= TASK BRIEF =
How many lines of the data hold the word "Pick"? State the number and nothing else.

= DATA SUPPLIED =
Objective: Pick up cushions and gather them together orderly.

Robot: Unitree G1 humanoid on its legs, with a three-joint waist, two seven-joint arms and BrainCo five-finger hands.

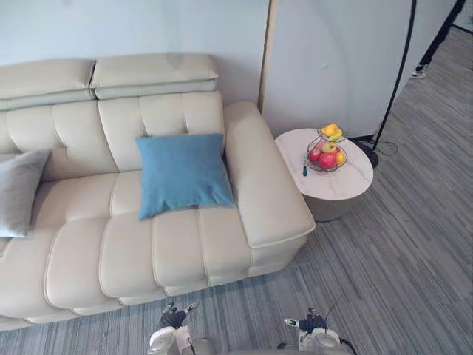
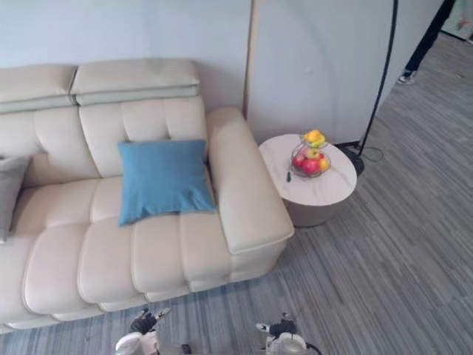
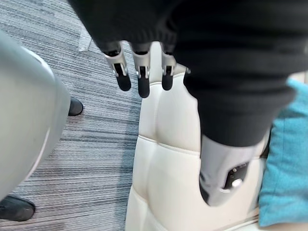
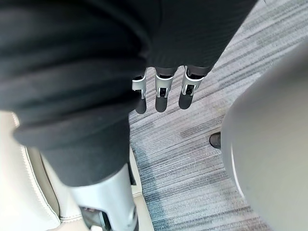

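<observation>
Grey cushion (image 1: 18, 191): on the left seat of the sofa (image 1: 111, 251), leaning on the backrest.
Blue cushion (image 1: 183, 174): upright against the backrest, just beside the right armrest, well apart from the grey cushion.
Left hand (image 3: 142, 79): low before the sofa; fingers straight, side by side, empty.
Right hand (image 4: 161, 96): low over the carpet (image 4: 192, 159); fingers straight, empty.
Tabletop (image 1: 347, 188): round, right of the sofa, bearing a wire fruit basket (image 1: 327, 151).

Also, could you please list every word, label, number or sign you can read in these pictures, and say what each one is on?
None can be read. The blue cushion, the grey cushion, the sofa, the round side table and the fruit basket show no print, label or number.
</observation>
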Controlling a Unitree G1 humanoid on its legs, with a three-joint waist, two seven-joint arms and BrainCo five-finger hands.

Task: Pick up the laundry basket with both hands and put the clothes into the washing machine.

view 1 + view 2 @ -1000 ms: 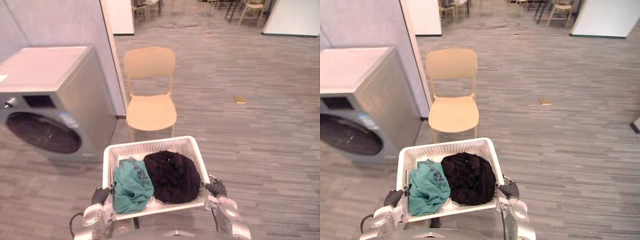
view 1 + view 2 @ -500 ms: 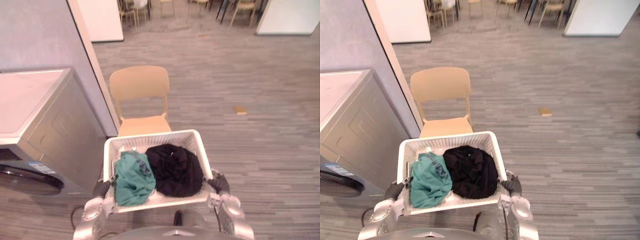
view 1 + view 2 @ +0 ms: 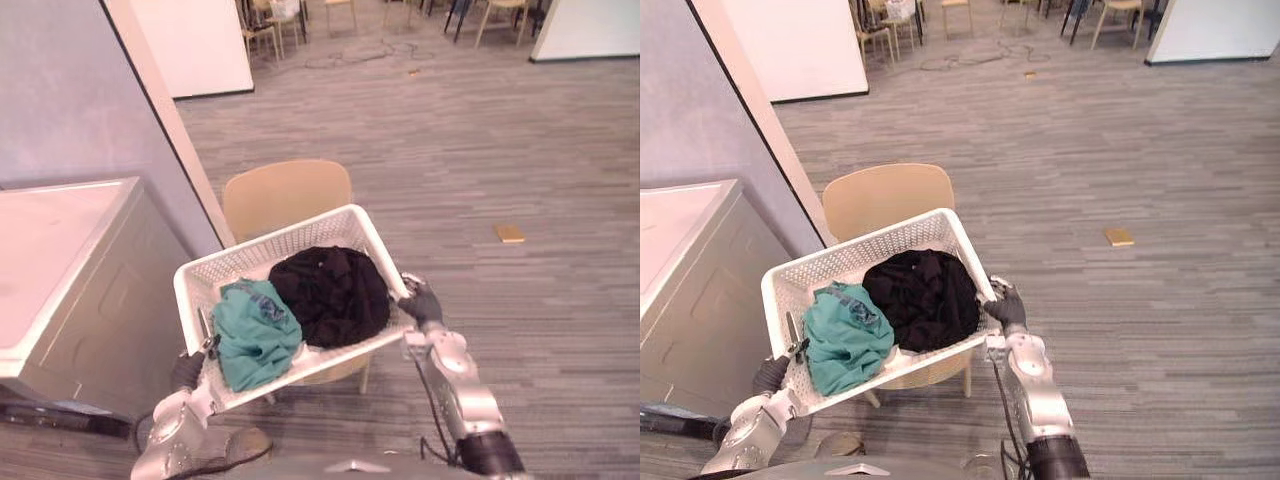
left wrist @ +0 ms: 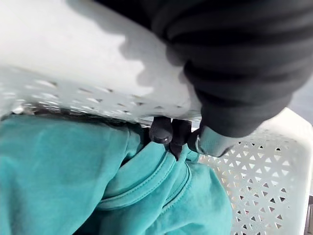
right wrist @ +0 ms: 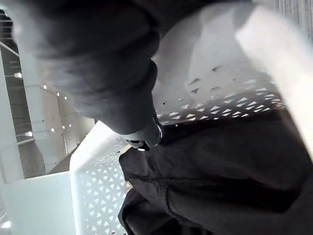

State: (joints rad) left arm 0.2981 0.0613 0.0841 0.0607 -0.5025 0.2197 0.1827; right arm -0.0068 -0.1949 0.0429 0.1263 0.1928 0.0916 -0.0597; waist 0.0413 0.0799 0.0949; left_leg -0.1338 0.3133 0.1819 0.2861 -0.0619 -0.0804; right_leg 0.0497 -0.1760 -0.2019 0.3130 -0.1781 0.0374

= ANSWER BOX =
2